A Secure Kubernetes Cluster from Day 1

John Solis
RevOps
Published in
4 min readApr 16, 2018

Adoption of containers and containerization technologies has skyrocketed over the last few years as developers recognize their many benefits for production systems. On the orchestration side, the key players have long been Docker Swarm, Amazon Elastic Container Service, and Google Kubernetes. My own work over the last three years involved deploying and maintaining production systems on Amazon ECS, as well as, the occasional Docker Swarm cluster for side projects. However, with both Docker and Amazon recently announcing direct support for Kubernetes, it became clear where the mind-share is and that it is now time to dive into the technology.

I started out by reading various “Kubernetes for Docker Swarm Users” articles (this series is particularly good), but soon realized that I was doing myself a disservice by trying to bend the old Swarm abstractions to fit in the new Kubernetes world. To fully understand the technology, and properly maintain systems in the future, I would need to start from scratch. Luckily, Kubernetes has an excellent set of tutorials and Kuberentes Basics is the best starting point.

After making my way through the tutorials, it was time to stand up my own cluster. Given my security background, my goal was to stand up a production cluster that implemented security best practices from Day 1 without sacrificing agility or speed for our team.

Role-Based Access Control for Kubernetes

There are many tools available for provisioning and managing clusters, but we opted to go with kops since it is recommended by the Kubernetes team and also under active development.

Creating clusters on AWS with kops is incredibly simple — set a few environment variables and run kops create.
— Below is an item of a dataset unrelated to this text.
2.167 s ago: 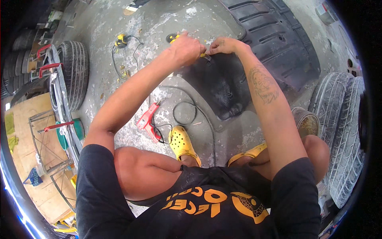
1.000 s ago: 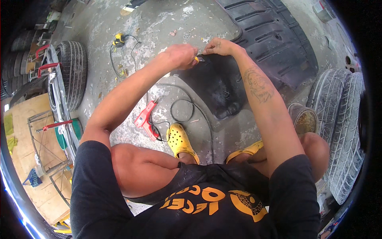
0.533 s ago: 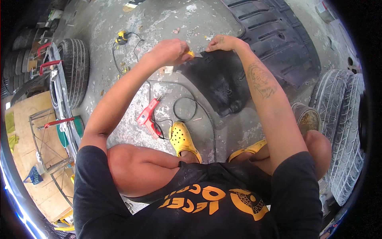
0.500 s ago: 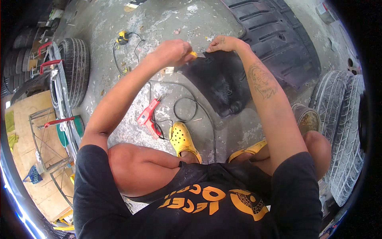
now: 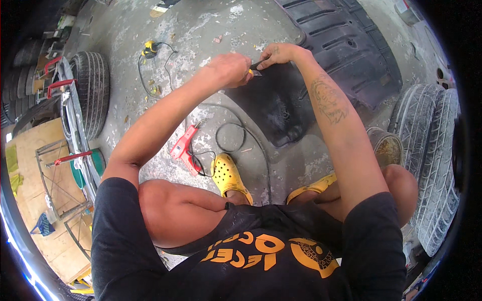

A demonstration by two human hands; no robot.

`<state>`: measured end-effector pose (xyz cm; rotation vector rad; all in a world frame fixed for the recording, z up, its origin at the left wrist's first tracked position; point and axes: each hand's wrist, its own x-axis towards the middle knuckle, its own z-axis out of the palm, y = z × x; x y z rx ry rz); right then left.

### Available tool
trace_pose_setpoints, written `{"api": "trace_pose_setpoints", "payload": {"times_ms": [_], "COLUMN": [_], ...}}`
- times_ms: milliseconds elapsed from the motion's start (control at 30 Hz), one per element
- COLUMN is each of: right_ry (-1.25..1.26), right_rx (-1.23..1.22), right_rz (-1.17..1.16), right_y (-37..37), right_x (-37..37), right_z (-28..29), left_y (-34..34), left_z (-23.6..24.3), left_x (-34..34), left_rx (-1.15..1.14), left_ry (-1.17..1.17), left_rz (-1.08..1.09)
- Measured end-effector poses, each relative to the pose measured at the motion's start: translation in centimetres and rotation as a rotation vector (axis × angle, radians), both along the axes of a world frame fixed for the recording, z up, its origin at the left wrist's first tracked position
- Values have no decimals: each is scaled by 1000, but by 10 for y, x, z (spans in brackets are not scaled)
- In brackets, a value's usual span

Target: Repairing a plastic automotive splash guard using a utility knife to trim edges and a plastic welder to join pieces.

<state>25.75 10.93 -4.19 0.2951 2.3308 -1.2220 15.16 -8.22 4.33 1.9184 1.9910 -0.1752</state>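
Observation:
My left hand [image 5: 231, 70] is closed round a yellow-handled knife [image 5: 256, 73], most of its handle hidden in the fist. Its short metal blade lies against the far edge of a black moulded sheet [image 5: 273, 108], shaped like a car mat or liner. My right hand [image 5: 277, 54] pinches that same edge just right of the blade, fingers curled over it. The sheet slopes down toward me to a rounded near end on the floor. Left of it on the floor lies a red hot-air gun or plastic welder [image 5: 185, 150] with a bent metal tip and a black cable.
A larger ribbed black panel [image 5: 346, 55] lies beyond my right arm. Tyres stand at right [image 5: 437, 150] and left [image 5: 90, 93]. A worn metal can [image 5: 387, 146] sits by my right knee. A yellow corded plug or tool [image 5: 149, 49] lies far left; cable loops cross the floor.
My left hand has moved right and slightly nearer, bringing the blade from just left of the sheet's edge onto it. My right hand still pinches the edge, now closer to the knife.

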Motion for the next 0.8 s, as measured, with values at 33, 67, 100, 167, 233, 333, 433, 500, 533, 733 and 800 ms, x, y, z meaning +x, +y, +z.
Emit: {"api": "trace_pose_setpoints", "payload": {"times_ms": [33,67,100,167,233,333,433,500,533,733,800], "right_ry": [32,33,9,-19,93,149,238,214,194,209,189], "right_rx": [-4,-7,9,28,-53,-40,-4,-19,-40,15,-16], "right_rz": [-11,-10,-17,-31,-25,-14,-63,-51,-36,-29,-16], "right_y": [-2,-3,-3,-1,9,-2,-10,-5,-4,-7,-9], "right_x": [0,-1,-3,-1,5,1,4,4,4,3,4], "right_z": [-1,0,1,-5,-23,-21,-22,-25,-27,-26,-26], "left_y": [-1,-1,0,5,16,13,15,18,17,13,15], "left_z": [-1,0,1,5,6,3,-1,-5,-7,-17,-15], "left_x": [3,6,9,17,11,-4,-14,-18,-21,-37,-35], "left_rx": [18,36,32,-52,-72,-132,-159,-157,-137,-132,-140], "left_ry": [22,43,44,70,27,-15,-35,-48,-58,-197,-260], "left_rz": [7,11,12,37,15,25,-23,-83,-110,-129,-126]}}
Unfortunately, as this analysis shows, the default installation configuration sacrifices a lot of security for simplicity and ease of deployment; it is not a suitable configuration for production clusters. The first issue we address is the lack of RBAC authorization:

  1. Create a cluster configuration with kops (detailed documentation):
$ export NAME=mycluster.example.com
$ export KOPS_STATE_STORE=s3://my-kubernetes-state-store
$ kops create cluster --zones us-west-2a ${NAME}

Note: The older kubernetes documentation recommended against smaller t2 instances due to weird behavior and unexpected failures that can occur when available CPU credits run low. This advice still applies to the newer versions.

WARNING: beware that t2 instances receive a limited number of CPU credits per hour and might not be suitable for clusters where the CPU is used consistently.
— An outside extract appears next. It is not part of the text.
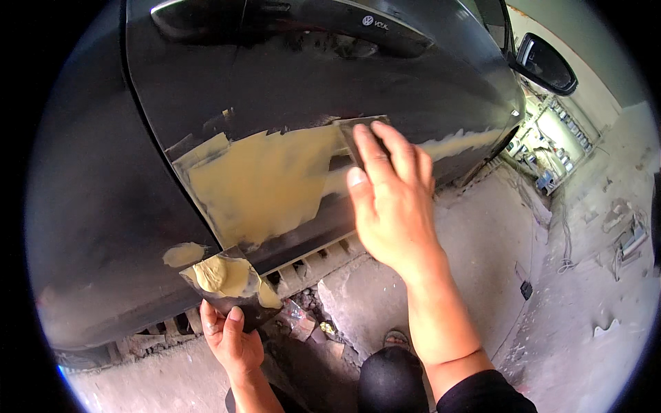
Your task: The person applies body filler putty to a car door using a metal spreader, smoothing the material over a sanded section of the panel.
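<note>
My right hand (398, 210) is closed on a dark, flat putty spreader (350, 142), its fingers pressing it toward the black car door (296, 82). A wide patch of yellow body filler (261, 182) covers the lower door, left of the spreader. A thinner filler streak (463, 143) runs on to the right of my fingers. Lower left, my left hand (237, 347) pinches the bottom of a dark, flat plate (251, 311). On that plate sits a thick yellow lump of filler (210, 274), with more smeared beside it.
Left of the door seam, the neighbouring panel (103, 172) carries a small filler spot (184, 255). A side mirror (546, 63) juts out at upper right. Rubble and wrappers (299, 320) lie below the sill. Shelving with containers (561, 138) stands farther off, past the concrete floor (475, 241).
</note>
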### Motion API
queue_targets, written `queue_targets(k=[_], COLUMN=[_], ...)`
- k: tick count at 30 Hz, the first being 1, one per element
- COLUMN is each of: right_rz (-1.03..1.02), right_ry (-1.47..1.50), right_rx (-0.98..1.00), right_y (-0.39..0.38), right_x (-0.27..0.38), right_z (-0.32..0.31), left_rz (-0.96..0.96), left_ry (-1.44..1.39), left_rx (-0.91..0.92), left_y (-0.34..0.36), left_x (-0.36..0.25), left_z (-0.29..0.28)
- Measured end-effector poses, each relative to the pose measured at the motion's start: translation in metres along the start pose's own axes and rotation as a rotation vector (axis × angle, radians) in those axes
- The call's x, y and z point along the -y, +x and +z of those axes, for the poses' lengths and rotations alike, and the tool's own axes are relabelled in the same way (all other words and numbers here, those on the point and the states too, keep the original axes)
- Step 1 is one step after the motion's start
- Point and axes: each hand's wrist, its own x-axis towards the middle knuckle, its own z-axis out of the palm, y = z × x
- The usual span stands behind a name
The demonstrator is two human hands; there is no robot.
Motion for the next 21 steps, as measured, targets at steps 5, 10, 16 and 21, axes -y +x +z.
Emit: queue_targets(k=[5, 10, 16, 21], right_rz=[-0.023, -0.036, -0.038, -0.055], right_ry=[0.010, 0.029, 0.085, 0.128], right_rx=[0.009, 0.008, -0.046, -0.094], right_y=[-0.022, -0.050, -0.080, -0.101], right_x=[0.007, 0.001, -0.010, -0.017], right_z=[0.025, 0.051, 0.087, 0.117], left_rz=[0.019, 0.029, 0.016, 0.011], left_ry=[-0.025, -0.042, 0.039, 0.035], left_rx=[0.045, 0.081, -0.018, 0.014], left_y=[0.003, 0.005, 0.001, 0.000], left_x=[0.003, 0.002, -0.002, -0.003], left_z=[-0.013, -0.016, -0.005, -0.007])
2. Edit the cluster configuration

$ kops edit cluster ${NAME}

Update the configuration to enable RBAC authorization

...
spec:
authorization:
rbac: {}
...

3. Build and validate the new cluster

$ kops update cluster ${NAME} --yes
$ kops validate cluster

Note: Enabling RBAC on an existing cluster is possible but may cause issues with services if permissions are not configured correctly.

Block Access to AWS Metadata API

This is a pretty scary one. If pods are able to query the AWS Metadata API endpoint then they essentially inherit the permissions of the role attached to the EC2 instance.

We addressed this issue by installing kube2iam on our cluster which adds iptables rules to the host to block pods from directly accessing the API. Additionally, this enables fine-grained access control for individual pods by binding them to dedicated IAM roles through the use of mainfest annotations. The details of this process will be the subject of a future post.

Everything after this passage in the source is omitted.